September 19, 2001
A Clutch of Nettles
By Virginia Dare
If it is permissible to find delight in anything these days, then I must confess my delight at the arrival of Virginia Dare in this forum. Subscribers to the old print version of The Last Ditch have long lamented the absence of her distinctive voice, asking me where in the world our Website's "page 3" was. Here it is!
It's September 2001;
do you know where your security is?
The madness has started. Last night, on a major cable news network that will remain nameless, a lady newsreader confided to the anchorwoman that she could remember the first time she smiled since the events of Tuesday, September 11. It was Friday the 14th, and it lasted only a few seconds. She hoped that, before long, she would smile a second time. It's in parlous times like these that I'm inclined to rate the remote control as one of the greatest boons known to civilized man.
A reader poll on CNN's Website asks, "Would you accept more government involvement in your life if it meant more security against terrorism?" It's an interesting question, because it ignores the core principle that government involvement in your life is terrorism.
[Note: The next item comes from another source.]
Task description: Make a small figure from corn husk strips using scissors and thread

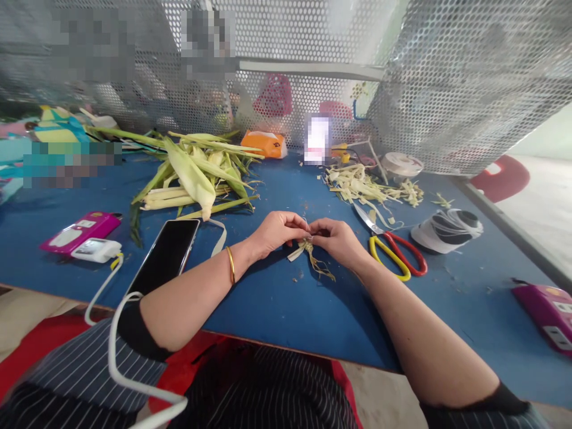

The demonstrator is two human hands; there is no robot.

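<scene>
Near the middle of the blue table, my left hand (276,231) and my right hand (336,239) meet fingertip to fingertip. Both are closed in a pinch on a small bundle of corn husk strips (307,245), whose frayed ends hang toward me. Its upper part is hidden by my fingers, and I cannot make out whether thread runs round it. Just right of my right hand lie scissors (388,257) with one yellow and one red handle, blades partly apart. Beyond them sits a cone of grey-white thread (445,232).
Corn husks (196,173) lie heaped at back left, with shredded husk scraps (357,183) at back right. A black-screened phone (166,256), a magenta box (80,231) and a white cable (114,351) are left. An orange packet (263,144) stands by the perforated metal screen (308,36).
</scene>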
So far, 176,000 people have responded, and 70 percent of them have said yes. That's 123,000 witless sheep, O Best Beloved. Granted, 123,000 out of 285 million Americans isn't a lot, but chances are that some of them are people within our circles of influence people who, under ordinary circumstances, we work with, stand in supermarket lines with, but not, please God! have to rely on in a crisis.
I work in an awfully PC place, and our Human Resources staff has inundated us for days with soothing e-bytes. My favorite was the one telling us that if we were experiencing signs of stress, such as sleep disturbances or anxiety about personal safety, we could use our company's mental-health counseling service at no charge.
Living as I do in the suburbs of Washington, D.C., ever since September 11 I have been awakened at semi-hourly intervals by the drone of F-16s flying over our suburb. It was unusual because the fighters were the only aircraft buzzing through my slumber once air traffic was deeply curtailed, and before September 11 I was able to sleep through nearly any outside noise. The F-16s have scared me bolt upright in a muck sweat with regularity because of what they represent the watchful eye of a rigid, regimented state that sooner or later, as it did for the European village in the classic Bill Mauldin cartoon, is going to "liberate the Hell out of us." I can only imagine what sort of claxons would go off in our personnel office if I were to tell the nice counselors that I don't worry nearly so much about what Afghani kamikaze pilots might do to me as I do about our own government's airborne benevolence.
I spent a couple of weeks in India this summer and was struck (not literally, thank God) by the huge numbers of police and soldiers, armed with fierce scowls and semi-automatic weapons, who postured in railway stations, airports, public thoroughfares, and national monuments, swaggering drunk with their own menace and power. They were semi-literate and arrogant as only the now-elevated but formerly powerless can be. The menace of a totalitarian military is one of the glories of a Third World country, and don't you forget it for a moment. Their brothers under the skin are now patrolling the streets of Washington in Humvees and battle dress. They're activated National Guardsmen who (to overestimate substantially) have had minimal training in crowd protection or public-safety measures. But they've been through swagger-and-posture training, by golly. If I was any safer, I'd just pass out from the joy of it all.
There is no way I'm going to light a candle or wear a lapel ribbon or emulate Kate Smith, at the risk of being mistaken for one of the baa-ing, fleecy-minded "patriots" who mistake "safeguards" for safety. If I knowingly encountered one of the 123,000 polled naifs in favor of allowing airport security guards to search my carry-on luggage for clandestine nail clippers, I'm not sure how I'd react, but it would be, um, picturesque.
Twenty-five years ago, a friend of mine, an economics professor at a local university, bought a house in a shiny new subdivision, not far from where I live now. It was an upscale enclave of 25 lovely houses, and Bud and his wife had a wonderful time selecting custom flooring, spiffy appliances, and all the trimmings of their dream home. Then the builder conducted a poll of the prospective residents to determine whether they wanted gas or electric heating. By something like 24 to 1, they all wanted clean, safe electric heating. Bud was the sole holdout for the far cheaper and more reliable natural gas option, and he was stunned. Outraged. Appalled. And, uncharacteristically, almost incoherent as he told me the story over a double bourbon. "Not only am I footing a bill that will turn out, over time, to be unimaginably higher than it might have been," he wailed, "but I'm going to be living in the midst of idiots!"
And so I look at the results of the CNN poll and remind myself that this benighted sampling could mean that 70 percent of my fellow citizens are willing to have their precious freedoms curtailed and don't think for a minute that it's only temporary, for the duration of the crisis. A freedom curtailed is history, O Best Beloved. And history is full of 'em, but don't get me started on that.
Down through the years, I hear Bud's plaintive wail, and I lift my voice with his. We are living with idiots. Watch your back.